→ Task item
Leave every image behind and restate the data word for word.

--------------------

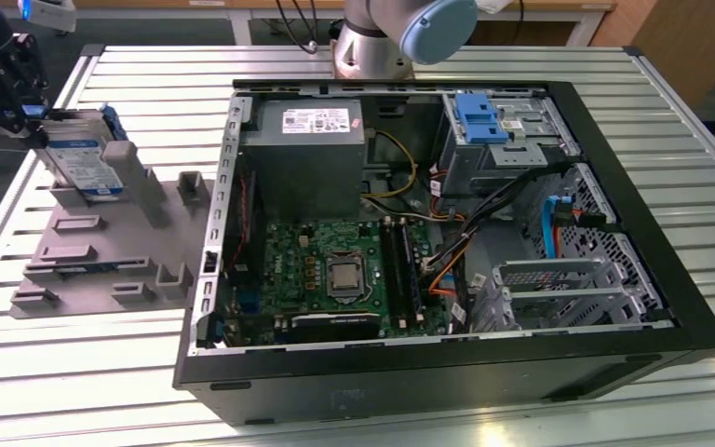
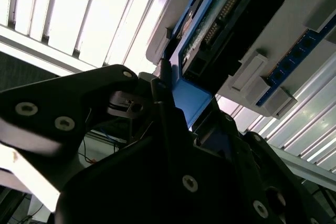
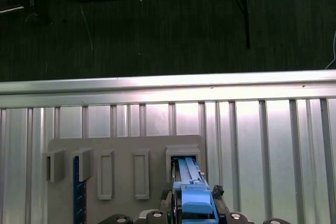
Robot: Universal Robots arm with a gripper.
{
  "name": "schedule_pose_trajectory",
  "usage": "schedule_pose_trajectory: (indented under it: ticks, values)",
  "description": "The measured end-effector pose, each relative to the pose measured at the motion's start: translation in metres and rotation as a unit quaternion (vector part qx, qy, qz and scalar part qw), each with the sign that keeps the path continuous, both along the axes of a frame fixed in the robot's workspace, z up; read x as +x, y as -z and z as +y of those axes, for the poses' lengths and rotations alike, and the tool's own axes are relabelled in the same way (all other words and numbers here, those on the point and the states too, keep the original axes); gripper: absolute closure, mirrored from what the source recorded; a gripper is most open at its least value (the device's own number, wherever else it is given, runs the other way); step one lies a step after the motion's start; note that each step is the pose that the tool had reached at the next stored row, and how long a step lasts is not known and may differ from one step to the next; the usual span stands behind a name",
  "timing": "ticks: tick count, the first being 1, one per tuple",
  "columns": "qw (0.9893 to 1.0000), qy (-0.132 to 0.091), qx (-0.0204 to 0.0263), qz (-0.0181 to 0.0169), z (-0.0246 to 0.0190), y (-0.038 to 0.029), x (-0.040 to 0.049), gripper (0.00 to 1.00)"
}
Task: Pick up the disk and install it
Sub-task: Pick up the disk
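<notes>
One black pincer (image 1: 33, 119) was at the upper edge of the one disk (image 1: 81, 158), on the exterior view's left. It straddled the disk's blue side rail (image 3: 195, 199), but whether it was clenched on the disk or released could not be told. The disk stood on edge, slightly tilted, with its lower end seated in a socket of the one grey holder plate (image 1: 100, 244). It was outside the computer case (image 1: 457, 377).

The holder plate lay flat on the slatted metal worktop (image 1: 146, 70), just beside the case on the exterior view's left. The one case lay open. Inside it were:
- one grey power supply box (image 1: 305, 154)
- one green mainboard (image 1: 320, 270)
- one blue bracket (image 1: 476, 116) on a silver cage

The arm's base (image 1: 376, 42) stood on the worktop behind the case.

The first wrist view looked down the disk's rail and showed five raised sockets in a row on the plate. The disk occupied the end socket, and one blue strip (image 3: 79, 192) stood by the second socket from the other end. The exterior view did not resolve that row.

The second wrist view showed the black pincer body close up against the blue rail, with the disk's connector edge (image 2: 220, 11) beyond it. The case appeared in the exterior view and not in either wrist view.
</notes>
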State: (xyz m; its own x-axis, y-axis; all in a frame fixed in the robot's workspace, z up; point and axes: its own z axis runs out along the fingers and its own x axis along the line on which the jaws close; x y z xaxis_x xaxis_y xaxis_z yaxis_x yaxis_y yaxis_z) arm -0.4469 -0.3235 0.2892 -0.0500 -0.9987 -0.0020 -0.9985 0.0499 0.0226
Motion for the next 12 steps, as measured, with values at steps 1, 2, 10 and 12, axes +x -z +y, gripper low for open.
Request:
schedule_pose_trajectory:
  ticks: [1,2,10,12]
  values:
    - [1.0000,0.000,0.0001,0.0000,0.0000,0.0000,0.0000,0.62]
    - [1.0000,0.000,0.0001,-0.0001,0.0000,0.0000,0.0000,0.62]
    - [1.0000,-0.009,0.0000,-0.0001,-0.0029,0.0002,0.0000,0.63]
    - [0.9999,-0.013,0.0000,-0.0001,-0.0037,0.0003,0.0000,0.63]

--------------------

→ Reply
Robot: Universal Robots arm with a gripper.
{
  "name": "schedule_pose_trajectory",
  "usage": "schedule_pose_trajectory: (indented under it: ticks, values)",
  "description": "The measured end-effector pose, each relative to the pose measured at the motion's start: translation in metres and rotation as a unit quaternion (vector part qx, qy, qz and scalar part qw), each with the sign that keeps the path continuous, both along the axes of a frame fixed in the robot's workspace, z up; read x as +x, y as -z and z as +y of those axes, for the poses' lengths and rotations alike, and the tool's own axes are relabelled in the same way (all other words and numbers here, those on the point and the states too, keep the original axes); gripper: absolute closure, mirrored from what the source recorded; a gripper is most open at its least value (the device's own number, wherever else it is given, runs the other way); step one lies a step after the motion's start; note that each step is the pose that the tool had reached at the next stored row, and how long a step lasts is not known and may differ from one step to the next; the usual span stands behind a name",
  "timing": "ticks: tick count, the first being 1, one per tuple",
  "columns": "qw (0.9893 to 1.0000), qy (-0.132 to 0.091), qx (-0.0204 to 0.0263), qz (-0.0181 to 0.0169), z (-0.0246 to 0.0190), y (-0.038 to 0.029), x (-0.040 to 0.049), gripper (0.00 to 1.00)"
}
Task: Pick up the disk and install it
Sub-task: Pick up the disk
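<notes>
One black pincer (image 1: 33, 119) was at the upper edge of the one disk (image 1: 81, 158), on the exterior view's left. It straddled the disk's blue side rail (image 3: 195, 199), but whether it was clenched on the disk or released could not be told. The disk stood on edge, slightly tilted, with its lower end seated in a socket of the one grey holder plate (image 1: 100, 244). It was outside the computer case (image 1: 457, 377).

The holder plate lay flat on the slatted metal worktop (image 1: 146, 70), just beside the case on the exterior view's left. The one case lay open. Inside it were:
- one grey power supply box (image 1: 305, 154)
- one green mainboard (image 1: 320, 270)
- one blue bracket (image 1: 476, 116) on a silver cage

The arm's base (image 1: 376, 42) stood on the worktop behind the case.

The first wrist view looked down the disk's rail and showed five raised sockets in a row on the plate. The disk occupied the end socket, and one blue strip (image 3: 79, 192) stood by the second socket from the other end. The exterior view did not resolve that row.

The second wrist view showed the black pincer body close up against the blue rail, with the disk's connector edge (image 2: 220, 11) beyond it. The case appeared in the exterior view and not in either wrist view.
</notes>
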State: (xyz m; its own x-axis, y-axis; all in a frame fixed in the robot's workspace, z up; point and axes: its own z axis runs out along the fingers and its own x axis along the line on which the jaws close; x y z xaxis_x xaxis_y xaxis_z yaxis_x yaxis_y yaxis_z) arm -0.4469 -0.3235 0.2892 -0.0500 -0.9987 -0.0020 -0.9985 0.0499 0.0226
Motion for the next 12 steps, as measured, with values at steps 1, 2, 10 and 12, axes +x -z +y, gripper low for open.
Request:
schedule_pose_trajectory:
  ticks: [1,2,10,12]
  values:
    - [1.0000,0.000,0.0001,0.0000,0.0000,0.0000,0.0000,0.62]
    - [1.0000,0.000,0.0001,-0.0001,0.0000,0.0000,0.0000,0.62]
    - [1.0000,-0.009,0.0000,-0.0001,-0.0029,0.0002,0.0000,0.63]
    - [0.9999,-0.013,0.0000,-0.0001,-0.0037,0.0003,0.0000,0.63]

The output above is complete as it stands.